Square root function on complex plane and on $S^2$

Square root function on complex plane and on $S^2$

If we let $f : \mathbb{C} \to \mathbb{C}$ be given by $f(z)=z^2$, then
writing $z=re^{i\theta}$ where $\theta = \arg(z)$ and $r=|z|$, we have
that $f(z)=r^2 e^{i(2\theta)}$. In that case, let $a \in \mathbb{C}$, then
we can also write $a$ in polar form as $a = R(\cos \phi + i \sin \phi)$.
Now, if we think, which $z$ gives $f(z)=a$, it's easy to come out with
$z=r^{1/2}e^{i\theta/2}$. The only problem is that if we also pick $z =
r^{1/2}e^{i\theta/2+\pi}$ then it'll also do the job since $\cos$ and
$\sin$ have period $2\pi$. In other words, $|f^{-1}(a)|> 1$ and so, we
have problem on defining the inverse function.
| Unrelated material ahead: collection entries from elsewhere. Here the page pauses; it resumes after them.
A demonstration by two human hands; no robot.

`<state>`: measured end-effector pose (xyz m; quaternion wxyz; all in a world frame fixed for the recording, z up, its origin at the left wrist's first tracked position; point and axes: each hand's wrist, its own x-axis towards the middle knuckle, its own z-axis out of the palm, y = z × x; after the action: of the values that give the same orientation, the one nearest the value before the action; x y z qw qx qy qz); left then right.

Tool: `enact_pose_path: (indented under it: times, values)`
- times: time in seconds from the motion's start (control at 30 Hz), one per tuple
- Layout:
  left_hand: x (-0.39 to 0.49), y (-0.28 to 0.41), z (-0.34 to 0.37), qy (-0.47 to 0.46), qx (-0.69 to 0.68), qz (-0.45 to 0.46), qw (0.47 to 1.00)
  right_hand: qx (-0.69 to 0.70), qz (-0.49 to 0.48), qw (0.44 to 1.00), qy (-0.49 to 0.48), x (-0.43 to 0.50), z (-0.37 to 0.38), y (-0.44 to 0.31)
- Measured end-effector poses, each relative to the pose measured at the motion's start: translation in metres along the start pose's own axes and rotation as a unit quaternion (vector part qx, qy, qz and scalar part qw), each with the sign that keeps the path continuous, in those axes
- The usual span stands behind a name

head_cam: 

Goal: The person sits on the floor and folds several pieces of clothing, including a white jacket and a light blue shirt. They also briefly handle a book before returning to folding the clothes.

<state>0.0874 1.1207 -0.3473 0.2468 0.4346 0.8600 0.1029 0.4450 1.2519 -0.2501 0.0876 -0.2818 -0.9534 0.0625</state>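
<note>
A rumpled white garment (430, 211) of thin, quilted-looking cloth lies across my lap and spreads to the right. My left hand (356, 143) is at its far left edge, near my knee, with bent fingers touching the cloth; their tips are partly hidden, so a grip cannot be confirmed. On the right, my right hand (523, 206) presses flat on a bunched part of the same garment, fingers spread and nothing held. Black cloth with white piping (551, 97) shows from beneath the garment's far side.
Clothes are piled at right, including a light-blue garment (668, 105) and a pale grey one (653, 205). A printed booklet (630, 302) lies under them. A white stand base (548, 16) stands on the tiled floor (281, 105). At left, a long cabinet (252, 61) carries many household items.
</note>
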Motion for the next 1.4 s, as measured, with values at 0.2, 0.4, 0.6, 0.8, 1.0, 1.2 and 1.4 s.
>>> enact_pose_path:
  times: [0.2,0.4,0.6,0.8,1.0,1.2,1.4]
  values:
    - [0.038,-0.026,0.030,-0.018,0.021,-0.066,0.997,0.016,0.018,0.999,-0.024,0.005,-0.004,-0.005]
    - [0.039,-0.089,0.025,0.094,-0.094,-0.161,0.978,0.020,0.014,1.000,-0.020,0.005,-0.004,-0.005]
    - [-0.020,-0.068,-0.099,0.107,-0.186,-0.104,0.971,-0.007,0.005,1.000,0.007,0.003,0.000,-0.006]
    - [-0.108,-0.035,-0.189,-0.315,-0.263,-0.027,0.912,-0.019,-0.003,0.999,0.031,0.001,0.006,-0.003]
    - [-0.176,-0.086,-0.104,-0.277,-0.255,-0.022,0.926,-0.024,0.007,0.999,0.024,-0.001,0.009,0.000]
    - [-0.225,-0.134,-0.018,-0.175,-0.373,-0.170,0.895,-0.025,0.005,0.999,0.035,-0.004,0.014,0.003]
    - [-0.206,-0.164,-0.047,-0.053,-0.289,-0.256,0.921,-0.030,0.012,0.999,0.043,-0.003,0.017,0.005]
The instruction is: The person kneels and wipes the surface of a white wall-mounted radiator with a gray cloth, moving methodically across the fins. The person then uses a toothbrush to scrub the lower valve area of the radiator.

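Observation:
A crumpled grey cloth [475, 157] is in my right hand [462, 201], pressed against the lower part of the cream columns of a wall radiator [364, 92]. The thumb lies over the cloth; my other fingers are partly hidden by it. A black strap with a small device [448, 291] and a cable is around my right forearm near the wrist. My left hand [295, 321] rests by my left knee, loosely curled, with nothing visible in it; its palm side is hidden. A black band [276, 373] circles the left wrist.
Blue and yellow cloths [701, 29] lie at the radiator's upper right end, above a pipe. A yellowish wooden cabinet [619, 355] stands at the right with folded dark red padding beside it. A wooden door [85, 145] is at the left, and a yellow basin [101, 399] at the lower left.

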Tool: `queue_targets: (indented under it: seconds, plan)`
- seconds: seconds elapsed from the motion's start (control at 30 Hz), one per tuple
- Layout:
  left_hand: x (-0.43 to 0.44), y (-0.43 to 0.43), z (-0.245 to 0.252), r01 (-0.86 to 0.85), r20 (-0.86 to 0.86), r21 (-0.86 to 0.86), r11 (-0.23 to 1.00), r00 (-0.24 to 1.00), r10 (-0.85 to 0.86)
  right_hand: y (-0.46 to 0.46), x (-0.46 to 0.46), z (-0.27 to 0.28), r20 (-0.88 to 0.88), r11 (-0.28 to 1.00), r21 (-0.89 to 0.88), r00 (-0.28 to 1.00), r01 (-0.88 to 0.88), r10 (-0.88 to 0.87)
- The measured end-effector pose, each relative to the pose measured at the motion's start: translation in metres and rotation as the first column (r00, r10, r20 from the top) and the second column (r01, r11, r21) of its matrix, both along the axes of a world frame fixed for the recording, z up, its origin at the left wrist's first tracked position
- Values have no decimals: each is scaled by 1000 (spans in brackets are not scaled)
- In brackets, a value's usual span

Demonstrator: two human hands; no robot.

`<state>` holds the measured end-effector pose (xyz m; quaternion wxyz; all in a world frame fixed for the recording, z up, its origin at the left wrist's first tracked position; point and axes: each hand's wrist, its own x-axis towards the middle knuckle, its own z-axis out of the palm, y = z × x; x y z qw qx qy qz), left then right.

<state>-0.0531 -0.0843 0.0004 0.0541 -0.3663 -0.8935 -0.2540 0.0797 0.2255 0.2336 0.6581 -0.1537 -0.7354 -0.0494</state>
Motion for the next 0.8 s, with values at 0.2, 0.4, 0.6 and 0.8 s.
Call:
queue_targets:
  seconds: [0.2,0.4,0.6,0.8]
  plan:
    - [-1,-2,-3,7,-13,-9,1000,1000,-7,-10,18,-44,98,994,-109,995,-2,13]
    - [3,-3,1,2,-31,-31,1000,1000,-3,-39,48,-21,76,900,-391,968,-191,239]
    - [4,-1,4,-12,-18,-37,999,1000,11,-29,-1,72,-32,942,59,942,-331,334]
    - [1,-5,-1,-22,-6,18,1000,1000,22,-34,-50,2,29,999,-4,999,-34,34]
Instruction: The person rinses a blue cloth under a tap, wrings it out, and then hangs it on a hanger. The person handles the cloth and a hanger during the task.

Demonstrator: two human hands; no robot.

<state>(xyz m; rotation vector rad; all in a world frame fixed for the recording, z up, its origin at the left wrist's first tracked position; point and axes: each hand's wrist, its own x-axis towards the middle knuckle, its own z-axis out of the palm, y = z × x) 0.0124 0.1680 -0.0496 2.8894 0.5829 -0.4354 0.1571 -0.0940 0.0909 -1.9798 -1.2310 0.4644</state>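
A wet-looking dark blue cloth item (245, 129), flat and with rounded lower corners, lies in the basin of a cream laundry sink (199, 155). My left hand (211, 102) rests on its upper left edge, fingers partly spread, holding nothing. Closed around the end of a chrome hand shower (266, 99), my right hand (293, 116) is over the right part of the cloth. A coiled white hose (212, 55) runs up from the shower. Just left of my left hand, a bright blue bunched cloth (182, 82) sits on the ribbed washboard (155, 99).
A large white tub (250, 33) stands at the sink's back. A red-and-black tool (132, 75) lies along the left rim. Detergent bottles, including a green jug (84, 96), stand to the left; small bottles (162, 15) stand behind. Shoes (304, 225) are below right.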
Now, I've heard that using the sphere $S^2$ we can solve the problem. My
idea was: if we construct $\mathbb{C}$ simply as $\mathbb{R}^2$ with a
product, then if we forget the product, $\mathbb{C}$ is just
$\mathbb{R}^2$. In that case, let $N \in S^2$ be the north pole and let $U
= S^2 \setminus \{N\}$, then we know we can construct a chart for $S^2$
using stereographic projection, mapping $U$ to $\mathbb{R}^2$. Since
$\mathbb{C}$ is essentially $\mathbb{R}^2$, my idea was to consider the
same chart, $(x,U)$ but with $x: U \to \mathbb{C}$.
In that case my idea was "now we transfer the $f(z)=z^2$ function to
$U\subset S^2$ and show that the version of this function there satisfies
$|f^{-1}(a)|=1$ for every $a \in U$ and we'll be able to define the square
root", what I did was to construct $\xi : U \to U$ by $\xi = x^{-1} \circ
f \circ x$, so it takes a point on the sphere, maps to $\mathbb{C}$, takes
the square, and maps back to the sphere. Now, a mathematician I know said
this won't work, and $\xi$ will still have the same problem, and that
indeed $S^2$ cannot solve the problem.
Isn't this the way we use $S^2$ to solve the problem to define the square
root? How can we do so then? Is it true that $S^2$ don't solve this
problem?
Thanks very much in advance!